Pre-School Education (PSE):
- Provide a learning environment for children under the age group of 3-6 years, and early care and stimulation for children under the age of three.
- Provided through the medium of “play” to promote the social, emotional, cognitive, physical and aesthetic development of the child as well as to prepare him/her for primary schooling.
CHALLENGES OF COVID
- Even as anganwadis resumed services, the closure has impacted their ability to serve as childcare centres.

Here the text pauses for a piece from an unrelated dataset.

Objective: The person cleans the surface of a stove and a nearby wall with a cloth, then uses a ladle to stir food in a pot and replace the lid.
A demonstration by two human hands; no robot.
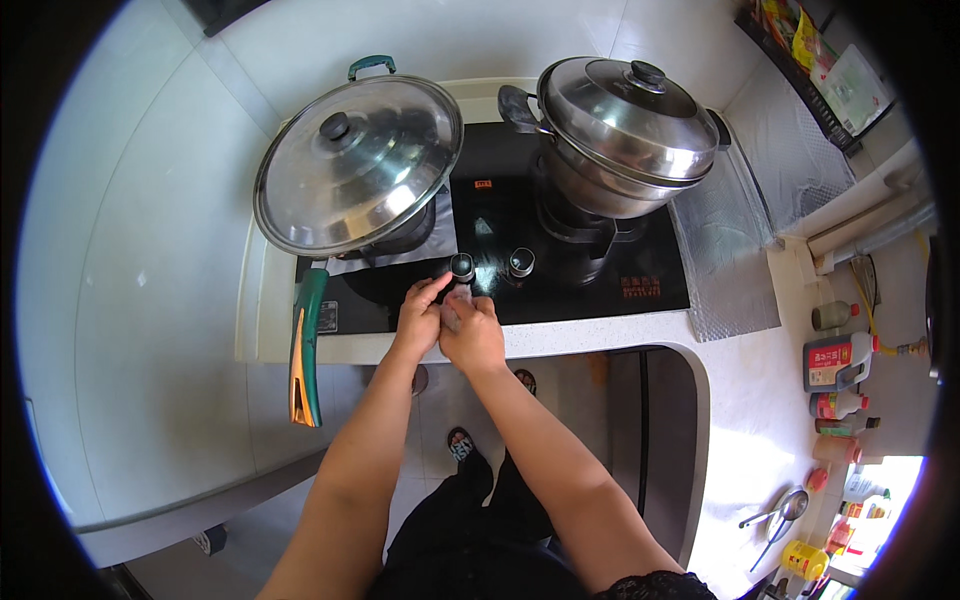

- According to National Family Health Service (NFHS)-5 data, in 2019-20, less than 15% of five-year-olds attended any pre-primary school at all.
- A recent study estimates that the time women spend on unpaid work may have increased by 30% during the pandemic. In our COVID-19 rural household surveys across eight States, 58% of women cited home-schooling as the biggest contributor to increase in unpaid work. Sending younger children to anganwadis will free up women’s time, including for economic activities.
- Early childhood, the period from birth to five years of age, is a crucial developmental window. As platforms for early childhood education and nutrition support, anganwadis can play an important role for children to achieve their potential. The National Education Policy, 2020, places anganwadis at the centre of the push to universalise access to early childhood care and education (ECCE).
- Last week, the government proposed a phased rollout of ECCE programme across all anganwadis, covering one-fifth each year, starting from 2021-22.Despite being the primary information-source on nutrition, anganwadi workers can lack key knowledge – as found by studies from Delhi and Bihar. Anganwadi workers often do not have the support or training to provide ECCE.
- Surveys we conducted in 2018-19 found that among mothers listed with anganwadi workers, knowledge about key health behaviour such as complementary feeding and handwashing was low, at 54% and 49%.
- Administrative responsibilities take up significant time, and core services like pre-school education are deprioritised.
- A typical worker spends an estimated 10% of their time — 28 minutes per day — on pre-school education, compared to the recommended daily 120 minutes.
- Often lack adequate infrastructure. NITI Aayog found that only 59% of anganwadis had adequate seating for children and workers, and more than half were unhygienic.
- Issues worsen in an urban context, with the utilisation of early childcare services at anganwadis at only 28%, compared to 42% for rural areas, according to NFHS-4 data.
WAY FORWARD
- Prioritise interventions with a demonstrated history of success, and evaluate new ones. Example: Studies in Odisha and Andhra Pradesh (and globally) have found that home visits, where volunteers work with children and caregivers, significantly improved cognition, language, motor development and nutritional intake while also reducing stunting.
- Recent initiatives around home-based newborn and young child care are promising, but they need to extend beyond the first few months of a child’s life, with seamless coordination with anganwadi workers.
- Many States will have to improve career incentives and remuneration for anganwadi workers. One way to ensure they have more time is to hire additional workers at anganwadis. A recent study in Tamil Nadu found that an additional worker devoted to pre-school education led to cost effective gains in both learning and nutrition.
- Policymakers have tried linking anganwadis and primary schools to strengthen convergence, as well as expanding the duration of daycare at anganwadis. Reaching out to women during pregnancy can increase the likelihood that their children use ICDS services – as tried in Tamil Nadu. In order to boost coverage as they reopen, large scale enrolment drives, that worked in Gujarat, may help mobilise eligible children.
- As the world’s largest provider of early childhood services, anganwadis perform a crucial role in contributing to life outcomes of children across India. To improve these outcomes, we need to invest more significantly in anganwadis, and roll out proven innovative interventions.